YOUR ASSIGNMENT
A faithful copy is needed. Set down all of the data below exactly.

GIVEN DATA
- - - - -

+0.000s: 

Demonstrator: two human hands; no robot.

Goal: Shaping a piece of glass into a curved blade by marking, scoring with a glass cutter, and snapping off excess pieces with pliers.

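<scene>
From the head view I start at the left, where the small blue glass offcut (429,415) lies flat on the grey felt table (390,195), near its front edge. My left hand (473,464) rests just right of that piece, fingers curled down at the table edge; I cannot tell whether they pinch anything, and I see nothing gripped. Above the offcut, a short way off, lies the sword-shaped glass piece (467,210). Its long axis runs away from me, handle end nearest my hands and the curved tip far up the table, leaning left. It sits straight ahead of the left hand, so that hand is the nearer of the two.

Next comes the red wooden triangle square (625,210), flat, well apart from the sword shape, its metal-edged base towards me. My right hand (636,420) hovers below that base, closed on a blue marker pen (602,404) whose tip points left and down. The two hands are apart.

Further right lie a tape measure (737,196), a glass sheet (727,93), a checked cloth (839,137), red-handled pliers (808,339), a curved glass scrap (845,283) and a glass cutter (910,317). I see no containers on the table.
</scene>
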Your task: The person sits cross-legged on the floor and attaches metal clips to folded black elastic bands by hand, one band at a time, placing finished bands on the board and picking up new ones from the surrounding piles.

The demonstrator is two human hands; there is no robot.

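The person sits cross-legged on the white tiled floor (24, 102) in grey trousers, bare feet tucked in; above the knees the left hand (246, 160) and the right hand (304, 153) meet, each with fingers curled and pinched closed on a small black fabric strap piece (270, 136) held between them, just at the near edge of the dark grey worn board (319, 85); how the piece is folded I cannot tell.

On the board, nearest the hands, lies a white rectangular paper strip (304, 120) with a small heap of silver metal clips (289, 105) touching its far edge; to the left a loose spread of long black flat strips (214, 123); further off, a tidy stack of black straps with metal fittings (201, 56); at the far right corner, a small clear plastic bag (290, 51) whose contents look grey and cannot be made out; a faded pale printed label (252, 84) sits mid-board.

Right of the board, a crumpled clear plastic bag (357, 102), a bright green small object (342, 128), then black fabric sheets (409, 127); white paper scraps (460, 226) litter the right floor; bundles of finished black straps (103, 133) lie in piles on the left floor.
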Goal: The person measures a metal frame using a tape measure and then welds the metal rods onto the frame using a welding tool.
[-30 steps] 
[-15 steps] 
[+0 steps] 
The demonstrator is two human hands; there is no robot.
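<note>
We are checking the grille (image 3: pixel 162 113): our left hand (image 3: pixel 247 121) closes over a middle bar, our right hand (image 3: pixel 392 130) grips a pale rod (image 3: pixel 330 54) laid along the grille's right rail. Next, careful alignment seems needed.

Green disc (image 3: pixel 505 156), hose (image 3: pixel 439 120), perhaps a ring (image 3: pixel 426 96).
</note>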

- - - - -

RESULT
+0.000s: 

Demonstrator: two human hands; no robot.

Goal: Shaping a piece of glass into a curved blade by marking, scoring with a glass cutter, and snapping off excess pieces with pliers.

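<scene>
From the head view I start at the left, where the small blue glass offcut (429,415) lies flat on the grey felt table (390,195), near its front edge. My left hand (473,464) rests just right of that piece, fingers curled down at the table edge; I cannot tell whether they pinch anything, and I see nothing gripped. Above the offcut, a short way off, lies the sword-shaped glass piece (467,210). Its long axis runs away from me, handle end nearest my hands and the curved tip far up the table, leaning left. It sits straight ahead of the left hand, so that hand is the nearer of the two.

Next comes the red wooden triangle square (625,210), flat, well apart from the sword shape, its metal-edged base towards me. My right hand (636,420) hovers below that base, closed on a blue marker pen (602,404) whose tip points left and down. The two hands are apart.

Further right lie a tape measure (737,196), a glass sheet (727,93), a checked cloth (839,137), red-handled pliers (808,339), a curved glass scrap (845,283) and a glass cutter (910,317). I see no containers on the table.
</scene>
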Your task: The person sits cross-legged on the floor and attaches metal clips to folded black elastic bands by hand, one band at a time, placing finished bands on the board and picking up new ones from the surrounding piles.

The demonstrator is two human hands; there is no robot.

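The person sits cross-legged on the white tiled floor (24, 102) in grey trousers, bare feet tucked in; above the knees the left hand (246, 160) and the right hand (304, 153) meet, each with fingers curled and pinched closed on a small black fabric strap piece (270, 136) held between them, just at the near edge of the dark grey worn board (319, 85); how the piece is folded I cannot tell.

On the board, nearest the hands, lies a white rectangular paper strip (304, 120) with a small heap of silver metal clips (289, 105) touching its far edge; to the left a loose spread of long black flat strips (214, 123); further off, a tidy stack of black straps with metal fittings (201, 56); at the far right corner, a small clear plastic bag (290, 51) whose contents look grey and cannot be made out; a faded pale printed label (252, 84) sits mid-board.

Right of the board, a crumpled clear plastic bag (357, 102), a bright green small object (342, 128), then black fabric sheets (409, 127); white paper scraps (460, 226) litter the right floor; bundles of finished black straps (103, 133) lie in piles on the left floor.
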Goal: The person measures a metal frame using a tape measure and then welds the metal rods onto the frame using a welding tool.
[-30 steps] 
[-15 steps] 
[+0 steps] 
The demonstrator is two human hands; there is no robot.
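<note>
We are checking the grille (image 3: pixel 162 113): our left hand (image 3: pixel 247 121) closes over a middle bar, our right hand (image 3: pixel 392 130) grips a pale rod (image 3: pixel 330 54) laid along the grille's right rail. Next, careful alignment seems needed.

Green disc (image 3: pixel 505 156), hose (image 3: pixel 439 120), perhaps a ring (image 3: pixel 426 96).
</note>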

The exercise asks for nothing more.